Reservoir Sampling

Right, time to get this blog back on track. I want to talk about a useful technique that’s both highly practical and crops up in interview scenarios regularly.

Consider this problem: How can we efficiently randomly select \(k\) items from a set \(S\) of size \(n > k\) , where \(n\) is unknown? Each member of \(S\) should have an equal probability of being selected.

At first glance, this problem looks a strange mix of trivial and impossible. If we don’t know \(n\) , how can we know how to weight our selection probabilities? And, assuming \(S\) is finite, how can we not know \(n\) if we’re able - as we must be - to visit every element in \(S\) ?

To address the second point first: we can find \(n\) by iterating over all elements in \(S\) . However, this adds a pass over the entire set that might be expensive. Consider selecting rows at random from a large database table. We don’t want to bring the whole table into memory just to count the number of rows. Linked lists are another good motivating example - say we would like to select \(k\) elements from a linked list of length \(n\) . Even if we do loop over the list to count its elements, employing the simple approach of choosing \(k\) elements at random will still be slow because random access in linked lists is not a constant time operation. In general we will take on average \(O(kn)\) time. By using the following technique, called ‘reservoir sampling’, we can bring this down to \(\Theta(n)\) .

We can keep our selection of \(k\) elements updated on-line as we scan through our data structure, and we can do it very simply.

Assume we make one pass over \(S\) . As we encounter a new element, we need to make a decision about whether to include it in the sample or not. Consider the \(i^{th}\) element. We assume that we have already selected \(k\) elements uniformly at random from the \(i-1\) elements we have already encountered. We’ll call that set of \(k\) the reservoir. If we can update the reservoir so that it correctly contains \(k\) elements, all selected with a probability of \(k/i\) , then we can show that when \(i=n\) we’ll have a correct sample.

With what probability should we put the \(i^{th}\) element in the reservoir?
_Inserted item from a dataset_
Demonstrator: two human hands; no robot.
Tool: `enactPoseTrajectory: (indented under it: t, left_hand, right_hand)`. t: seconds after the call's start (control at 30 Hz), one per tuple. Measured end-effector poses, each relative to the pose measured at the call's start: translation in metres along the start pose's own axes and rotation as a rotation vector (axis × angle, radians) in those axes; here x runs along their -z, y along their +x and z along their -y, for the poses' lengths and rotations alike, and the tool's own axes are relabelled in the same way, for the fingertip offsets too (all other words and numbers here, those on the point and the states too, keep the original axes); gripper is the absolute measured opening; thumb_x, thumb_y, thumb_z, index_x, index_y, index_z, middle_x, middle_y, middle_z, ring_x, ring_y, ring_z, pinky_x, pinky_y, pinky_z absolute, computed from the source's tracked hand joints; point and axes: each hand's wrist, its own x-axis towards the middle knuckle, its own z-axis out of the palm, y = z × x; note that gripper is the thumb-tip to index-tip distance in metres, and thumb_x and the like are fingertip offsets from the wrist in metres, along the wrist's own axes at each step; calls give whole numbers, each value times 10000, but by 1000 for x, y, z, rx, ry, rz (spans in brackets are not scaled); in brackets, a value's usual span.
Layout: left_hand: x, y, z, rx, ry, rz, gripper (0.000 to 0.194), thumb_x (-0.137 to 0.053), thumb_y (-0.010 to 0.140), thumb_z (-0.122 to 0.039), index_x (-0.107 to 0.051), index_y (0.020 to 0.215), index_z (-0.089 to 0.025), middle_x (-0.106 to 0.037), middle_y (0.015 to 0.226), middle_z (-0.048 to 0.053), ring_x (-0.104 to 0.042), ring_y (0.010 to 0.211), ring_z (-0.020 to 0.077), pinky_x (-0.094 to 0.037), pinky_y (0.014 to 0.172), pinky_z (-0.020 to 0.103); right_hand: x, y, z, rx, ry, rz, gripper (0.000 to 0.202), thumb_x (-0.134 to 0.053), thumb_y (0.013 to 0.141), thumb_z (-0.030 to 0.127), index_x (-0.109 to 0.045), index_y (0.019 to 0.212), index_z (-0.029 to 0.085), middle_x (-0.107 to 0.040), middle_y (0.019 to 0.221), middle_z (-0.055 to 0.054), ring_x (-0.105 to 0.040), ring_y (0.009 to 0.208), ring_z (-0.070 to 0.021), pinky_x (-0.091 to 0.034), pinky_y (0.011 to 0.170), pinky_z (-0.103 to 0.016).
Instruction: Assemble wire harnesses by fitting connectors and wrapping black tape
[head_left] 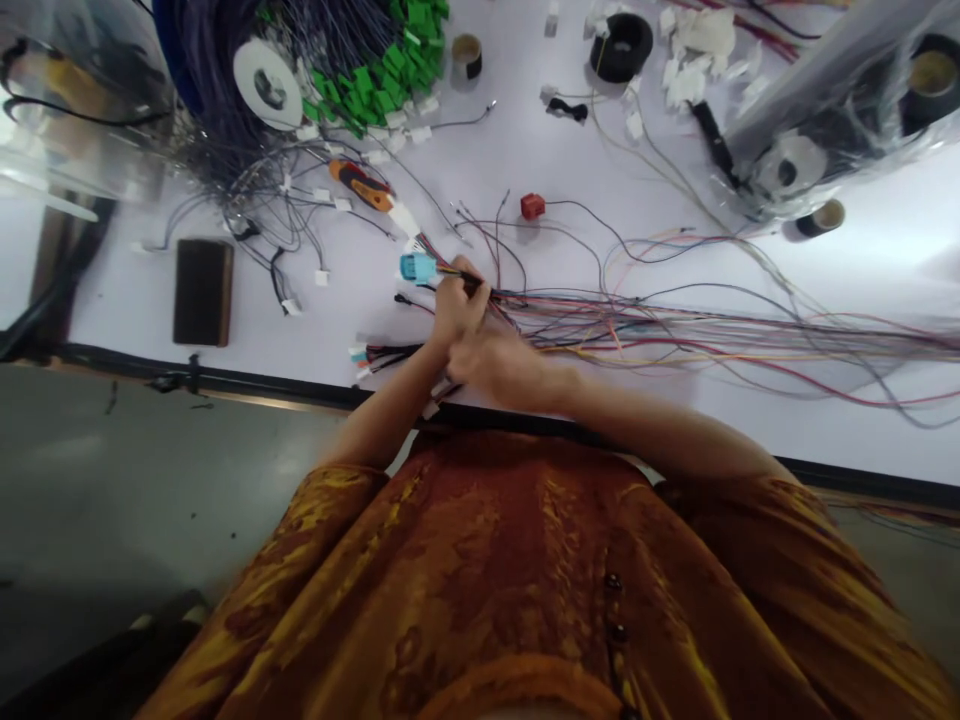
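Two hands are working just inside the table's near edge, the forearms crossing its black rim. White surface is showing between the wires and that edge toward the right, and beyond the hands around a red connector; toward the left, an orange-and-black tool and white plugs are taking up space. The left hand is gripping the wires near the near edge. The right hand is blurring just beside it, and whether it is holding anything, I cannot tell.

The wires are stretching rightward along the near edge, fanning apart in red, black, blue and yellow; a light-blue connector is jutting out past the left hand.

Toward the table's far left, green connectors are lying heaped; a dark box is lying nearer the left edge. Toward the far right, a plastic-wrapped roll is resting. Grey floor is showing outside the near edge.
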Motion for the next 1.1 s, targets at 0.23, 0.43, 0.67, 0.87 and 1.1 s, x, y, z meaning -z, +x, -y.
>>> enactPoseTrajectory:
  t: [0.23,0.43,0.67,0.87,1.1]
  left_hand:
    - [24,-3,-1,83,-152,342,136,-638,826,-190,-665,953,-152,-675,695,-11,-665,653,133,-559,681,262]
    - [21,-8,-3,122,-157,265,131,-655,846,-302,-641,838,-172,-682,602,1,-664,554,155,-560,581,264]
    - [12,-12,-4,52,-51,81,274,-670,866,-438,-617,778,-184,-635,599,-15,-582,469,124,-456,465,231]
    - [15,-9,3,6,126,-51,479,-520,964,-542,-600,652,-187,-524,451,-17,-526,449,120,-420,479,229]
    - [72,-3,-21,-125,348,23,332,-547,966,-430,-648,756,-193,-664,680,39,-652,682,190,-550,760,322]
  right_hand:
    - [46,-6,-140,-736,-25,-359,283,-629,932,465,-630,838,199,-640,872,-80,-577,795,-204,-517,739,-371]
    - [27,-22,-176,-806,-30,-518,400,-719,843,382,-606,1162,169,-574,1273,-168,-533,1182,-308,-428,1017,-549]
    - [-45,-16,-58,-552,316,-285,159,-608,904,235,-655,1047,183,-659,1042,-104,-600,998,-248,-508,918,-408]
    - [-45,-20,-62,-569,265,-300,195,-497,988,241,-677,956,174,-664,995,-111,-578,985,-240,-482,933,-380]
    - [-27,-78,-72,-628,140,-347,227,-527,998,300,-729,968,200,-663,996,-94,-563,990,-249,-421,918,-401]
This is simple: we select it with probability \(k/i\) . But this ‘overflows’ the reservoir, so we have to choose an element to remove to make space. All \(i-1\) elements are in the reservoir with probability \(k/(i-1)\) by our assumption, so intuition tells us that we should just pick one of the \(k\) at random and evict that.

Does that work? Let’s look at the probabilities. The probability that the \(i^{th}\) element is in the reservoir is \(k/i\) which is correct. The probability that any of the \(k\) elements currently in the reservoir remain there is: \(1-\frac{k}{i}+\frac{k}{i}\frac{(k-1)}{k}=\frac{i-1}{i}\) . For all \(i-1\) elements already considered there is, by assumption, a \(\frac{k}{i-1}\) probability that a given element is in the reservoir already. Multiplying the two probabilities to give the total probability that any of the \(i-1\) elements will be in the reservoir after considering the \(i^{th}\) element gives:

\(P( X_{ji} = 1 ) = \frac{k}{i-1}\frac{i-1}{i} = \frac{k}{i}\)

where \(X_{ji}, 1\leq j < i\) is a binary random variable which is 1 if element \(j\) is selected to be in the reservoir after considering the first \(i\) elements.

While \(i \le k\) the probability of selecting element \(i\) is 1 and since the reservoir will not yet be full there’s no point removing elements. This gives us the ‘base case’ of our inductive proof: it’s easy to show that this method gives us a full reservoir with element selection probability \(k/i\) when \(i=k\) . For all \(i >k\) , our inductive step above allows us to update the reservoir, keeping all the selection probabilities equal to \(k/i\) .

This is incredibly simple to implement, and very fast - because the reservoir is fixed size we can implement it as an array and not worry about high costs for insertion or deletion. Two random numbers are needed per element, making this a very efficient solution and much quicker than random access in a linearly accessible data structure.